Buzzy Booze Banned
Yesterday the Michigan Liquor Control Commission banned caffeinated alcoholic beverages such as Four Loko, Joose, and Smirnoff Raw Tea. The ban gives retailers a month to get rid of 55 products the commission calls "alcohol energy drinks." The complete list is here (PDF). The State News reports that "the commission decided to ban the [products] because of multiple recent news reports about the dangers and consequences of the drinks." Behold the power of yellow (or, in this case, maybe lime green) journalism! In addition to the over-the-top ABC piece I noted last week (which implied that healthy young men are dropping dead from heart attacks after their first can of Four Loko), the prohibitionist advocacy disguised as news reporting has included a front-page New York Times story headlined "Caffeine and Alcohol Drink Is Potent Mix for Young."

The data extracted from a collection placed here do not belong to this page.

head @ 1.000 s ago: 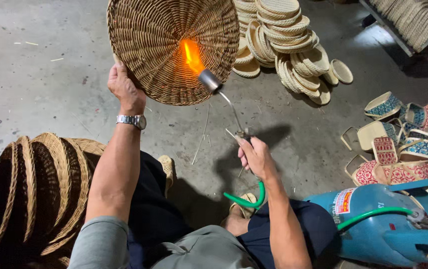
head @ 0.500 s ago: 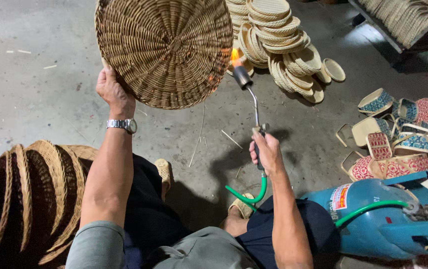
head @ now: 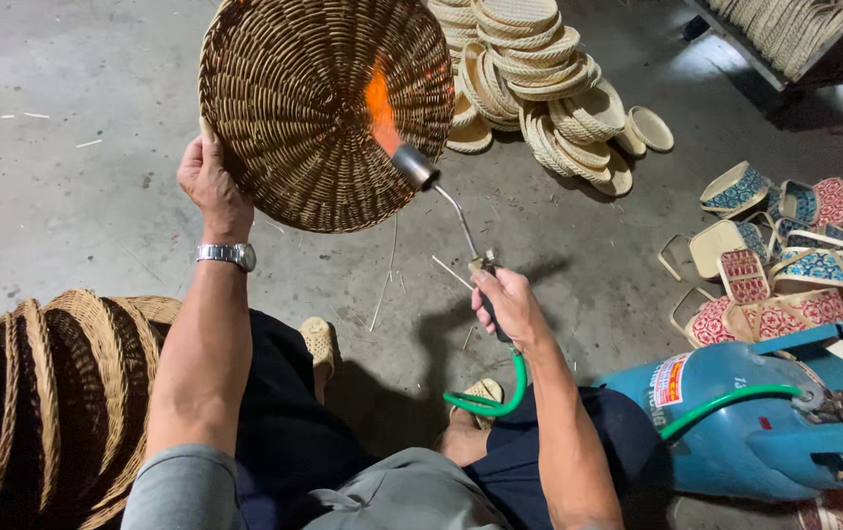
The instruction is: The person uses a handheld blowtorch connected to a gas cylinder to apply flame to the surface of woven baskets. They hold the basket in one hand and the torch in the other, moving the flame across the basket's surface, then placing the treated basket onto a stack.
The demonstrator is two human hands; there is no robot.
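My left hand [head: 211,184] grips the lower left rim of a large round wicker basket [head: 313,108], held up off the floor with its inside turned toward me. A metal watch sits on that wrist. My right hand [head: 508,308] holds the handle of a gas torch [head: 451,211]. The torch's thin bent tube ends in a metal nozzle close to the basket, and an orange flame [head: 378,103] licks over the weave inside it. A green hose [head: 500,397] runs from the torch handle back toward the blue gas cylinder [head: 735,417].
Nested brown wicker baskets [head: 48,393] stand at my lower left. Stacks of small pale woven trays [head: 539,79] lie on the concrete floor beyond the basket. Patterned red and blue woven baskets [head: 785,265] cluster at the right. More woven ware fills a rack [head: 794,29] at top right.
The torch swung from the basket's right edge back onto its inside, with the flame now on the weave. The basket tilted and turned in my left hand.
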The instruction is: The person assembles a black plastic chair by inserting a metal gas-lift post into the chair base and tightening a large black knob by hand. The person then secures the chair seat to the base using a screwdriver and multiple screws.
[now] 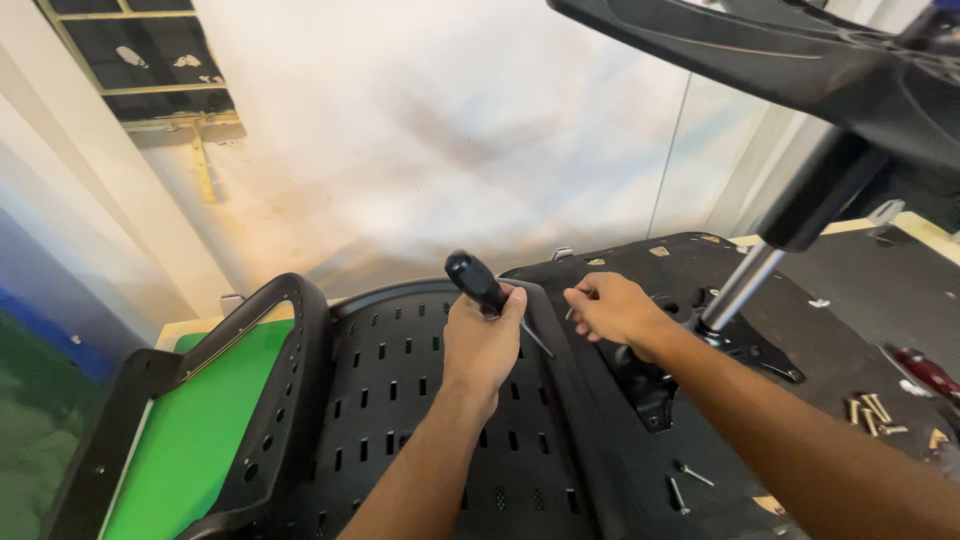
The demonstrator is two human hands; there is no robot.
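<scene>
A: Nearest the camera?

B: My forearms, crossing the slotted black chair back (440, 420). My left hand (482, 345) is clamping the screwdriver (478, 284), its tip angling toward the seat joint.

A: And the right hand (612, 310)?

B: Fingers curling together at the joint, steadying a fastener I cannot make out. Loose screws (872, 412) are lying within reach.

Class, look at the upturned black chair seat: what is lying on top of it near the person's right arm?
On the chair seat lie loose bolts and two screws. The right hand and its forearm cover part of the seat, so anything beneath them cannot be seen.
</scene>
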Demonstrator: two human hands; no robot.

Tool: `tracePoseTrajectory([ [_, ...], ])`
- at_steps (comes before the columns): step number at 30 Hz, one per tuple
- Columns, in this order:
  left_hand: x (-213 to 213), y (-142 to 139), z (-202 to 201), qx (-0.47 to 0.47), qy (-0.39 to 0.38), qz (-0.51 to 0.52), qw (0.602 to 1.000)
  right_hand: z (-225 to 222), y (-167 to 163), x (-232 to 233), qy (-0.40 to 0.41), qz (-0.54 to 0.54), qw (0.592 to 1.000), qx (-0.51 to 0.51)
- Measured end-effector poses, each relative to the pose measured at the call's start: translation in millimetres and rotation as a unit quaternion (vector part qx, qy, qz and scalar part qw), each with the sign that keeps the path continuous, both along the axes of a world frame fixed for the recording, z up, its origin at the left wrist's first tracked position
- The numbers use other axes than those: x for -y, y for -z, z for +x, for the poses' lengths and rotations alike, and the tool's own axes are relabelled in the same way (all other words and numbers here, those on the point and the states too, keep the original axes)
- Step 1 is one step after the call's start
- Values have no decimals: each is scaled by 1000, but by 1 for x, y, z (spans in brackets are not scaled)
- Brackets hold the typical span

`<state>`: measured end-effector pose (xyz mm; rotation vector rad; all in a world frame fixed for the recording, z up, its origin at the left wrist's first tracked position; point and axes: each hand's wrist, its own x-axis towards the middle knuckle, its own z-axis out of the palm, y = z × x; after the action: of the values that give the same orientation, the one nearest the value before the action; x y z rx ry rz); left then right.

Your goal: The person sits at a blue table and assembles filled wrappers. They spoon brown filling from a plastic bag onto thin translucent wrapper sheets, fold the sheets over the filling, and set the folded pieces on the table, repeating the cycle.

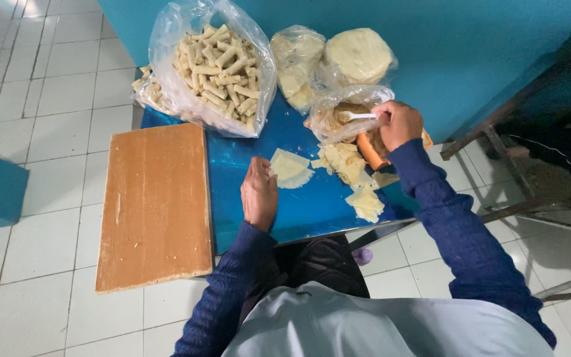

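The setting is a small food-preparation workspace, likely a home or cottage kitchen. A low blue tabletop (259, 165) stands against a blue wall (470, 46) on a white tiled floor (47, 86). A clear plastic bag of rolled pastry sticks (216, 66), bagged round dough wrappers (358, 56), loose wrapper pieces (351, 178) and a wooden board (156, 205) indicate manual snack production.

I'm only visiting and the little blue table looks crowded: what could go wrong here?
The pile of cut wrappers lies near the blue table's front edge, so a brush of the sleeve might push pieces onto the floor. The right hand works a white spoon in a soft bag of filling, which could slump or spill. The left hand rests beside one wrapper, which may dry out.
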<state>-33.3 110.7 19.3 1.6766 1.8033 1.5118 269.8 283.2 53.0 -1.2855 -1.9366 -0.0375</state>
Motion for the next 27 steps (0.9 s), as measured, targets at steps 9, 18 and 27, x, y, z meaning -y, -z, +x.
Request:
tracePoseTrajectory([
  [9, -2, 2, 1, 22, 3, -7, 1000, 17, -28, 27, 5, -45, 995, -84],
  [18, -5, 14, -3, 81, 39, 7, 996, -41, -9, 85, -139, -130, 969, -158],
  [27, -12, 24, -7, 87, 61, 32, 994, -89, 16, 119, -143, 20, 989, -32],
])
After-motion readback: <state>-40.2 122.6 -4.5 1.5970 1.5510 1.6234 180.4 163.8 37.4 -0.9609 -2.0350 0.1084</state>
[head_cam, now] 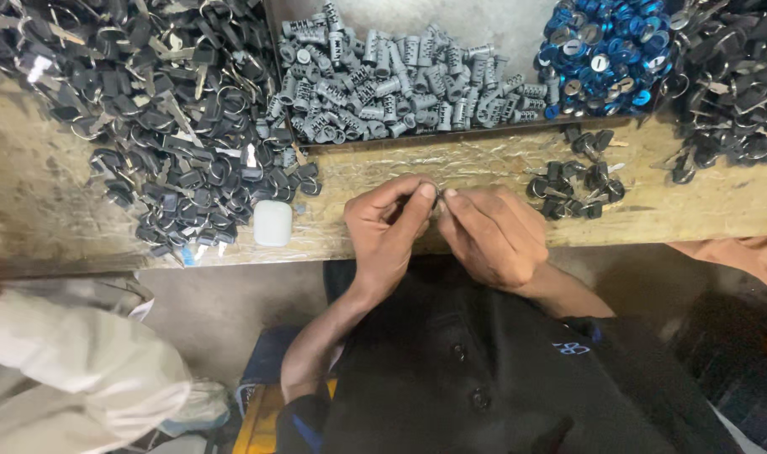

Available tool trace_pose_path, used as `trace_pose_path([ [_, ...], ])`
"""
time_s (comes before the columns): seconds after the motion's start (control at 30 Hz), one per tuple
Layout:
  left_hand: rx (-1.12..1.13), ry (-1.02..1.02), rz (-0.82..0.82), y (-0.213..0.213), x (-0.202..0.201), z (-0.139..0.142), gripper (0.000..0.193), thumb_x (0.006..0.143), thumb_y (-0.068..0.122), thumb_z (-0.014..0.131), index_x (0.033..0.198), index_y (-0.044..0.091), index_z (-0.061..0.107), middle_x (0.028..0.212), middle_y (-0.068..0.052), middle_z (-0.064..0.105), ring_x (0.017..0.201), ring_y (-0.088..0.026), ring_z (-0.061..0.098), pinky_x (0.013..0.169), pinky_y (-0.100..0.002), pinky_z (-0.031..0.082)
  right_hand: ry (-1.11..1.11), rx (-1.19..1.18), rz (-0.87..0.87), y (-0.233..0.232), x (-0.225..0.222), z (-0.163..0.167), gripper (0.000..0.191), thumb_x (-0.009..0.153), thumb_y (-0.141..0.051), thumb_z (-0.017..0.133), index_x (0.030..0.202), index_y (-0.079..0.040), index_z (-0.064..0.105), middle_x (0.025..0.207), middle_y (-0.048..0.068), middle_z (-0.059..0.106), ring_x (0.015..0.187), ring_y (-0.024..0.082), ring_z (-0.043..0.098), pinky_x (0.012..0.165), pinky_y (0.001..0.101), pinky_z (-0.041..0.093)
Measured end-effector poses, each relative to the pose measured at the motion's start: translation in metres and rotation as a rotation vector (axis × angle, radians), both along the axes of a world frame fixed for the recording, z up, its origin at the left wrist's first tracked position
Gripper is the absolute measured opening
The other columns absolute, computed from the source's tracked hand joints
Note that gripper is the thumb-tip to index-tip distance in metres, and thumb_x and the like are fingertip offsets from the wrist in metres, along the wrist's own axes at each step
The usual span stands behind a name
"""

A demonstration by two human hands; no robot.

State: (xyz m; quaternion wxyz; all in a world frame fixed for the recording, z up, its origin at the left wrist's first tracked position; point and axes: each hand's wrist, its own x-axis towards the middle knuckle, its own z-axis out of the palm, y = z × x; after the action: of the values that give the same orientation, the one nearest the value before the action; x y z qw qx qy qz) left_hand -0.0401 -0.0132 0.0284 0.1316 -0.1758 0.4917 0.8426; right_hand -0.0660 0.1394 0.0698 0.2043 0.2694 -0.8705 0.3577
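The left hand (388, 231) and the right hand (491, 235) meet over the near edge of the bench (451, 164). Their fingertips pinch tight on one small dark part (438, 200) between them. It is too small to tell what it is. A big pile of black keys (148, 109) lies to the left, with a small white case (273, 223) at its near edge. Grey lock barrels (392, 84) are heaped behind the hands. Blue round caps (606, 55) sit far right, and a few black keys (577, 176) lie just right of the hands.
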Motion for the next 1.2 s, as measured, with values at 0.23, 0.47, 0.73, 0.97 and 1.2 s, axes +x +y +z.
trace_pose_path([
  [0.23, -0.112, 0.087, -0.004, 0.009, 0.009, -0.007, 0.011, 0.104, 0.003, 0.070, 0.111, -0.005, 0.074, 0.090, 0.002, 0.066, 0.076, -0.002, 0.053, 0.064, -0.023, 0.041, 0.189, 0.042, -0.022, 0.000, 0.001, -0.014, 0.029, 0.081, 0.016, 0.080, 0.106, 0.013, 0.067, 0.084, 0.016, 0.069, 0.066, 0.026, 0.067, 0.054, 0.0348, 0.052],
  [0.47, 0.158, -0.095, 0.100, 0.009, 0.012, -0.012, 0.011, 0.101, 0.002, 0.068, 0.107, -0.006, 0.073, 0.075, 0.004, 0.059, 0.059, -0.001, 0.042, 0.052, -0.021, 0.030, -0.064, -0.013, -0.008, 0.004, 0.007, -0.004, 0.030, 0.084, 0.010, 0.087, 0.108, 0.008, 0.069, 0.087, 0.016, 0.069, 0.072, 0.028, 0.068, 0.061, 0.0359, 0.053],
  [0.73, -0.303, 0.231, -0.217, -0.016, -0.009, 0.002, 0.009, 0.102, 0.004, 0.069, 0.107, -0.002, 0.074, 0.091, 0.001, 0.070, 0.078, -0.001, 0.056, 0.066, -0.020, 0.045, -0.288, -0.146, 0.116, 0.015, 0.000, -0.003, 0.033, 0.081, 0.010, 0.077, 0.112, 0.004, 0.071, 0.096, 0.015, 0.071, 0.081, 0.028, 0.071, 0.069, 0.0367, 0.055],
  [0.97, -0.203, 0.152, -0.410, -0.029, -0.009, 0.011, 0.010, 0.099, 0.004, 0.069, 0.104, -0.002, 0.074, 0.080, 0.004, 0.067, 0.065, -0.001, 0.051, 0.056, -0.020, 0.039, -0.553, -0.320, 0.199, 0.025, -0.010, 0.001, 0.019, 0.084, 0.000, 0.079, 0.102, 0.004, 0.074, 0.091, 0.015, 0.073, 0.078, 0.023, 0.071, 0.066, 0.0338, 0.056],
  [1.2, -0.145, -0.048, -0.145, -0.014, 0.004, -0.001, 0.009, 0.101, 0.006, 0.068, 0.101, -0.001, 0.073, 0.078, 0.009, 0.057, 0.067, 0.001, 0.044, 0.058, -0.019, 0.034, -0.468, 0.206, -0.111, 0.055, -0.110, -0.010, 0.020, 0.102, -0.014, 0.083, 0.115, 0.001, 0.079, 0.099, 0.015, 0.074, 0.082, 0.022, 0.070, 0.073, 0.0327, 0.052],
])
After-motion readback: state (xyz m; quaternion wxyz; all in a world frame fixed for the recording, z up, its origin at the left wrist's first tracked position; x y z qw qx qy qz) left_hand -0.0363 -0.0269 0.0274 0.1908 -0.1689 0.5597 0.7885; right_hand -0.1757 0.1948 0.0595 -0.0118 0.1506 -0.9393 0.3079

Michigan's liquor regulators explain that they have the authority to arbitrarily prohibit these products because "the commission exercises complete control of the State's alcoholic beverage traffic" and "may disapprove any beer label submitted for registration that is deemed to promote intemperance, or intoxication, or to be detrimental to the health, safety, or welfare of the general public." They say products like Four Loko (which are classified as beer because their alcohol comes from fermented malt) are intolerable because "the packaging is often misleading" and "the products themselves can pose problems by directly appealing to a younger customer [and] encouraging excessive consumption, while mixing alcohol with various other chemical and herbal stimulants." They cite no real evidence to support these conclusions, and I'm not sure we should take the word of liquor regulators who think alcohol is a stimulant.
I noted the FDA's interest in buzzy booze in the March issue of Reason. Greg Beato analyzed the Four Loko freakout in the April issue.